Gather every line in the records below that contains the word "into".
╭─ The input
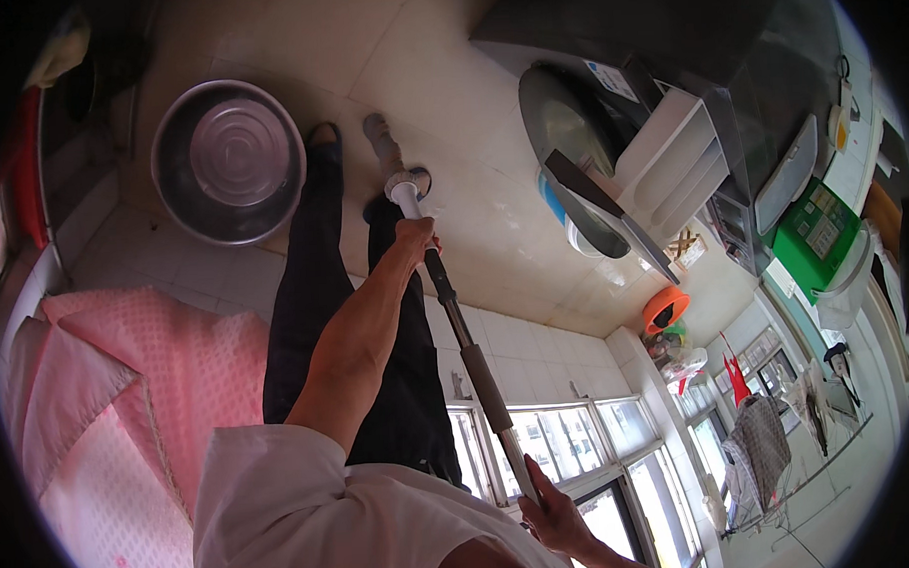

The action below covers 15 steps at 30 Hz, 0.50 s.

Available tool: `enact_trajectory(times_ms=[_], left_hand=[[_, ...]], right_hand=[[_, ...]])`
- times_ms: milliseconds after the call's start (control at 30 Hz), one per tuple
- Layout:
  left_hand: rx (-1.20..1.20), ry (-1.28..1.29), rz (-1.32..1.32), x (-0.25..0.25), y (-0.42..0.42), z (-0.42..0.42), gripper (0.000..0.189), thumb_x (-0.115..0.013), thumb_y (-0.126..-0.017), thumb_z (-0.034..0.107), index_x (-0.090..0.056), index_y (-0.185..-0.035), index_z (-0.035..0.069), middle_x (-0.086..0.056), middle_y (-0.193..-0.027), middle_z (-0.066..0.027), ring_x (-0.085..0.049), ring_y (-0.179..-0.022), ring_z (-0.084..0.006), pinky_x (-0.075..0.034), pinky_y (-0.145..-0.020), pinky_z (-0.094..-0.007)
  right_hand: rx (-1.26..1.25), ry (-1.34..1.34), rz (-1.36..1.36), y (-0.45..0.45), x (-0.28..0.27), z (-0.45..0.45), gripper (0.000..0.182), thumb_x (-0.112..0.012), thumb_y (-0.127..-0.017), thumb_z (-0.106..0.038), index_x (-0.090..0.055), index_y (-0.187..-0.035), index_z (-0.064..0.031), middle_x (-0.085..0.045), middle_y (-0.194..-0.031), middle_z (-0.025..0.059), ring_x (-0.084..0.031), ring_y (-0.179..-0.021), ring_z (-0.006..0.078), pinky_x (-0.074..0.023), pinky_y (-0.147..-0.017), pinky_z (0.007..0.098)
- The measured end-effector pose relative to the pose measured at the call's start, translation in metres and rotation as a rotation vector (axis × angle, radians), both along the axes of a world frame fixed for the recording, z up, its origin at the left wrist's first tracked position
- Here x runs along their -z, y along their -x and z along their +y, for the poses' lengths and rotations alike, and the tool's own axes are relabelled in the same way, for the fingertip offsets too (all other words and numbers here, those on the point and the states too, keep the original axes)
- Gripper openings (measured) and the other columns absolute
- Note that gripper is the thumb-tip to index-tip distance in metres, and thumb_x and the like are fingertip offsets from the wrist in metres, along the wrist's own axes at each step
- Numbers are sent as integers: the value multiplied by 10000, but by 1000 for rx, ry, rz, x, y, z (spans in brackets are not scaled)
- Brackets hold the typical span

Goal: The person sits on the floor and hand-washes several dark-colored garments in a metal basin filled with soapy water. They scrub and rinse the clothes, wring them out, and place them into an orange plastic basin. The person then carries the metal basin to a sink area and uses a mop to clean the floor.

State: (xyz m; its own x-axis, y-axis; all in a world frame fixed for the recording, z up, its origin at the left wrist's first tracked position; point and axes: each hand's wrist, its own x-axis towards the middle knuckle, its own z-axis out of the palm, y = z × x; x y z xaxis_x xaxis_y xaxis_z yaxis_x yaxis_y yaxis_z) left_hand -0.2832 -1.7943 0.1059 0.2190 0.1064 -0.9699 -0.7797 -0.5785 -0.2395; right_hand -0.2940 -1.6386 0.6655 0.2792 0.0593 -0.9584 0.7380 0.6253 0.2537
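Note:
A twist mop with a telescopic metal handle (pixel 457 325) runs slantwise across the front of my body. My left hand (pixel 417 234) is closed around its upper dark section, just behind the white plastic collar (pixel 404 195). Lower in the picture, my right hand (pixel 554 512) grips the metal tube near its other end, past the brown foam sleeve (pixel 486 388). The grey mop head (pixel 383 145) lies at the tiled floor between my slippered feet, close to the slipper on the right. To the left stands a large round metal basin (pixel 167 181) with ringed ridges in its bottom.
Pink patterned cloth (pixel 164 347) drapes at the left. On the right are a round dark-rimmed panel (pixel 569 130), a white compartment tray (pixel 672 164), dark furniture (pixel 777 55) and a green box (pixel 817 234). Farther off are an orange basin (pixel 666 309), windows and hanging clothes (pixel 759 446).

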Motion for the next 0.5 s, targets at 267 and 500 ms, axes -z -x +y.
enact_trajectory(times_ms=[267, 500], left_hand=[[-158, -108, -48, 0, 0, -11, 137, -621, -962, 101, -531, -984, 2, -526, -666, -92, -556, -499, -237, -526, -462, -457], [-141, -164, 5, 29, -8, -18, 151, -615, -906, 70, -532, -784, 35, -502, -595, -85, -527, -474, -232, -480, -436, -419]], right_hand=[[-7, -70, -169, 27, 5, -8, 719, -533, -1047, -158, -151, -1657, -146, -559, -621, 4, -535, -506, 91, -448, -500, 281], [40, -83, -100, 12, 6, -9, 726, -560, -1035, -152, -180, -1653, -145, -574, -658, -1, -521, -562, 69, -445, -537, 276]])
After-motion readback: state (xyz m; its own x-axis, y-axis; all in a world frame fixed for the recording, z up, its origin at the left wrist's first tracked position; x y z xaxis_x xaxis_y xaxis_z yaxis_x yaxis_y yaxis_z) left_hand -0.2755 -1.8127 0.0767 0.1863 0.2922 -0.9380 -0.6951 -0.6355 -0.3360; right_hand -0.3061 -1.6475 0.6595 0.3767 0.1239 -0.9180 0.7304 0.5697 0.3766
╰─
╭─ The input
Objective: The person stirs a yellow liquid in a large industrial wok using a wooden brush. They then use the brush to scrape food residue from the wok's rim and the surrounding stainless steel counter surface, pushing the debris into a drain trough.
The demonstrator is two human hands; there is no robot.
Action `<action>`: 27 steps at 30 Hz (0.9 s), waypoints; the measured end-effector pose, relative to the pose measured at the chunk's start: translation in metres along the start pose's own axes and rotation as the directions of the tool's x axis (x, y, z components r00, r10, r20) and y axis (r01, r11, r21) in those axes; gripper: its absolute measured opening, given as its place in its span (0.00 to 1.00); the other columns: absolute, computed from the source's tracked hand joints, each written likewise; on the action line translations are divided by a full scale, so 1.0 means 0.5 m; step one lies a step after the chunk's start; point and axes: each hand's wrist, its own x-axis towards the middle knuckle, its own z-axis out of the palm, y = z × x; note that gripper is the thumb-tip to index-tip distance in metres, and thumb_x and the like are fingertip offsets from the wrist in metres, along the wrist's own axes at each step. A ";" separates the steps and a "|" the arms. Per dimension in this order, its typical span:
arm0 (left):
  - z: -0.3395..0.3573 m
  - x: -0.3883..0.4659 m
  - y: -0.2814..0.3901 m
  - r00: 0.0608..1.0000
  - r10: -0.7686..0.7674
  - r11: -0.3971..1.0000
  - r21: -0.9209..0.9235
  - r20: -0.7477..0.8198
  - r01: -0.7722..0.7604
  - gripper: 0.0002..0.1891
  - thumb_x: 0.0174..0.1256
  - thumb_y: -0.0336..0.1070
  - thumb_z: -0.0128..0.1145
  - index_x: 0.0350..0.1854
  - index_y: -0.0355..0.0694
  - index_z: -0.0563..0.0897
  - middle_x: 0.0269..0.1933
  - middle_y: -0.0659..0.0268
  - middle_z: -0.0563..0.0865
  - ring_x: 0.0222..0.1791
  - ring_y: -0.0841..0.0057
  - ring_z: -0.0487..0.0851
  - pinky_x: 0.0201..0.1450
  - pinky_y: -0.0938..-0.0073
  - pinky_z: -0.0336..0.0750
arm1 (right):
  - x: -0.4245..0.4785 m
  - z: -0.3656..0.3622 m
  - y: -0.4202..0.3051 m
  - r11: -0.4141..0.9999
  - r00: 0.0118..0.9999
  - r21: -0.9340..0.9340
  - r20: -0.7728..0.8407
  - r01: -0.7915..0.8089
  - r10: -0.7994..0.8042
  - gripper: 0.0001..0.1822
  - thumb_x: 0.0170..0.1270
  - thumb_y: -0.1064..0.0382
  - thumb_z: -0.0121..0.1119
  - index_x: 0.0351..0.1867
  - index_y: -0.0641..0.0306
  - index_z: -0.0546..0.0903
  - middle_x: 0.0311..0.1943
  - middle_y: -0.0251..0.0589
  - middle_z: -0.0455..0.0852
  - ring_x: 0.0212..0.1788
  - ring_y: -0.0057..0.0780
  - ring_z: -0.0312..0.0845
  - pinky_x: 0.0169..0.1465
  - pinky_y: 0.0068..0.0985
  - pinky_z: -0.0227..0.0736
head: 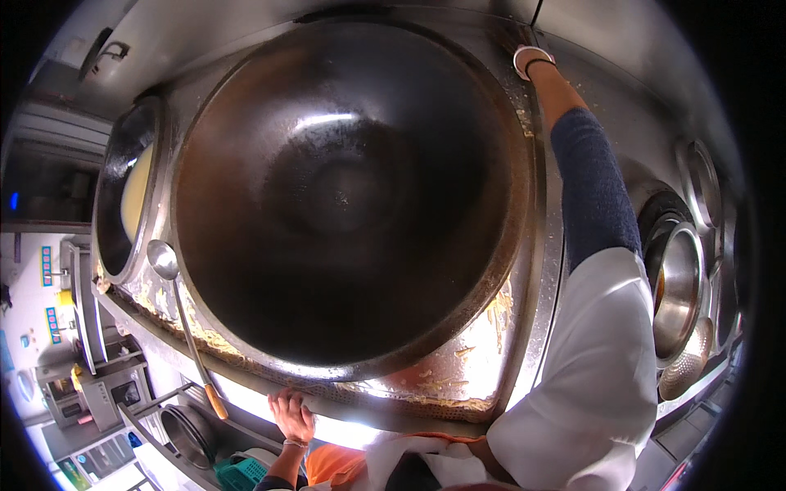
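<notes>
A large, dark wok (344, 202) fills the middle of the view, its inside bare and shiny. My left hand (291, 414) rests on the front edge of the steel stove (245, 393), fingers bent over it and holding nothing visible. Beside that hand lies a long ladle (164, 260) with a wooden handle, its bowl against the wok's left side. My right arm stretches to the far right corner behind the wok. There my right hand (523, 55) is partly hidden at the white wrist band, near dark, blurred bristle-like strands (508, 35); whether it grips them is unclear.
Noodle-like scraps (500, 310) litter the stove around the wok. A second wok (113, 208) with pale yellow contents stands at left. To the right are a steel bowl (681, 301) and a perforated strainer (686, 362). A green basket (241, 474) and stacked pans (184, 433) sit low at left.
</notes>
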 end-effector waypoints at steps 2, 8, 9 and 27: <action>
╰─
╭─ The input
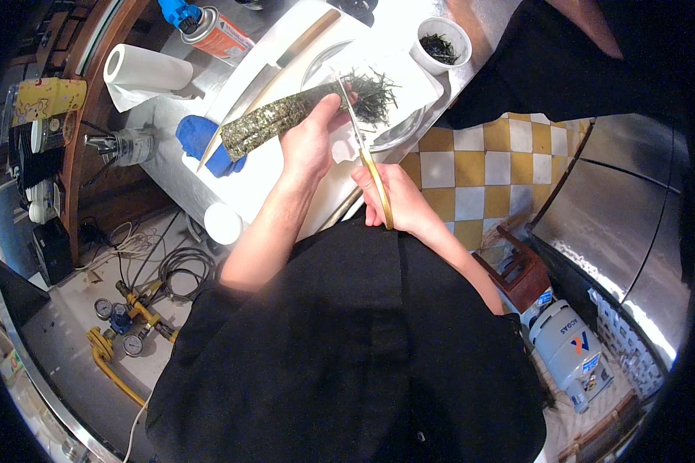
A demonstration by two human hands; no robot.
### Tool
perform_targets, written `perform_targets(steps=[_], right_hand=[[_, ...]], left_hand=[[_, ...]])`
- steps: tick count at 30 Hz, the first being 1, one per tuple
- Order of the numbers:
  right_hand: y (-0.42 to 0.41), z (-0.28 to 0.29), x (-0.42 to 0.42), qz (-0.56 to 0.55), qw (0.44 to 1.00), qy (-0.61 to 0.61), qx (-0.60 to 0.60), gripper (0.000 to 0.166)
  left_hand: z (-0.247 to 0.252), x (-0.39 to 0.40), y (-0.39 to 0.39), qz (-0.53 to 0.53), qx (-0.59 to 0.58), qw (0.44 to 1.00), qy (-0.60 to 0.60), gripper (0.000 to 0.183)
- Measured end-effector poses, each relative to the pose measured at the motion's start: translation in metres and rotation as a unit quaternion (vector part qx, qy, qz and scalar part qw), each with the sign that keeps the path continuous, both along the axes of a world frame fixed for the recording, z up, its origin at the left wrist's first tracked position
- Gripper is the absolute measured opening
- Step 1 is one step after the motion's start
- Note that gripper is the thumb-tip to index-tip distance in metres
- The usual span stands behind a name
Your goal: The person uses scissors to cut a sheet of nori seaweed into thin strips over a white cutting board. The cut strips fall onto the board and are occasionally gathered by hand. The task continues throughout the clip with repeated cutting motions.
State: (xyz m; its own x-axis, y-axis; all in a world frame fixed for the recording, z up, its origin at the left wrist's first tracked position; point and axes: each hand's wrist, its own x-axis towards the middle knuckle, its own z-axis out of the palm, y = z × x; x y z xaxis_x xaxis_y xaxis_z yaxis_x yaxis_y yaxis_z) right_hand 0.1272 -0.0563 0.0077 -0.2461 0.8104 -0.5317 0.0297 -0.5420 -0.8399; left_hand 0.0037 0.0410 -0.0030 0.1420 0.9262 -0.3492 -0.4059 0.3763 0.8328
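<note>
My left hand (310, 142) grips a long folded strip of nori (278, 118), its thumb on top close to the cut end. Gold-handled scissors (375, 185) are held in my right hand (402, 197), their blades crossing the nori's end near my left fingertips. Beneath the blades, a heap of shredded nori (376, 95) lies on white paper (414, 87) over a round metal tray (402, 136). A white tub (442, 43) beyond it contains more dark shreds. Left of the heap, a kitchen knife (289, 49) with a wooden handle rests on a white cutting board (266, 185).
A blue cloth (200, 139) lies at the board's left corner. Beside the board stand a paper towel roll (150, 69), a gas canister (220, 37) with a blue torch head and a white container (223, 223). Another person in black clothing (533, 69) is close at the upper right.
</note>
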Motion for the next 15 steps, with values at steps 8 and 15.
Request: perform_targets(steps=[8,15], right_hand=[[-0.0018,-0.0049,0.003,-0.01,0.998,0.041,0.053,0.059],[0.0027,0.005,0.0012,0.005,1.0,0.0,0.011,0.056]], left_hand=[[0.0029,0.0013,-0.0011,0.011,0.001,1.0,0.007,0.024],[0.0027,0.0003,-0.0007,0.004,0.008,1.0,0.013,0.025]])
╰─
## Response to the exercise
Goal: The person sits on the floor and hand-washes several dark-colored garments in a metal basin filled with soapy water. They scrub and rinse the clothes, wring them out, and place them into an orange plastic basin. The person then carries the metal basin to a sink area and uses a mop to clean the floor.
Objective: The person stirs a yellow liquid in a large industrial wok using a wooden brush. They then use the brush to scrape food residue from the wok's rim and the surrounding stainless steel counter surface, pushing the debris into a drain trough.
Your goal: The person uses scissors to cut a sheet of nori seaweed into thin strips over a white cutting board. The cut strips fall onto the board and are occasionally gathered by hand. The task continues throughout the clip with repeated cutting motions.

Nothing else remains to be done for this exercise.